Required action » To complete this task, print all the data below exactly but leave out the images.

Data below »
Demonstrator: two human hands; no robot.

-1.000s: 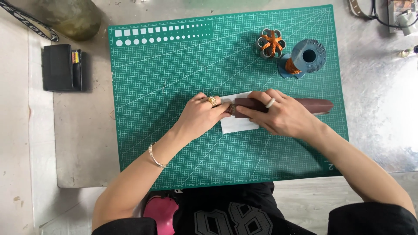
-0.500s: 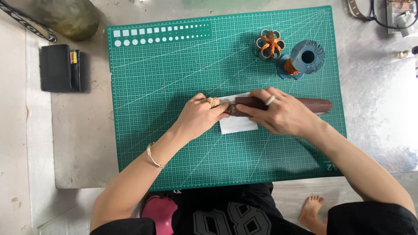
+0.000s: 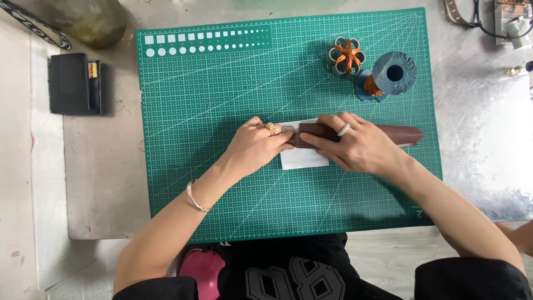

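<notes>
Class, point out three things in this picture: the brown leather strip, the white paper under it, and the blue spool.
Brown leather strip (image 3: 402, 134), head view, bare right end.
White paper (image 3: 302, 158), head view, lower part.
Blue spool (image 3: 394, 72), head view, top rim.

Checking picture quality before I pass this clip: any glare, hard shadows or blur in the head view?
Head view: sharp throughout; soft shadows beside the blue spool and under both hands; mild glare on the metal tabletop at right; the green cutting mat is evenly lit.
</notes>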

Answer to the problem »
Demonstrator: two human hands; no robot.

-1.000s: 
-0.500s: 
+0.000s: 

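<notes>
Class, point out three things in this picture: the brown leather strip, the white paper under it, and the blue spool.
Brown leather strip (image 3: 402, 134), head view, bare right end.
White paper (image 3: 302, 158), head view, lower part.
Blue spool (image 3: 394, 72), head view, top rim.

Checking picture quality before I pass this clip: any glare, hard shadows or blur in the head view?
Head view: sharp throughout; soft shadows beside the blue spool and under both hands; mild glare on the metal tabletop at right; the green cutting mat is evenly lit.
</notes>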

The output is complete, and nothing more is needed.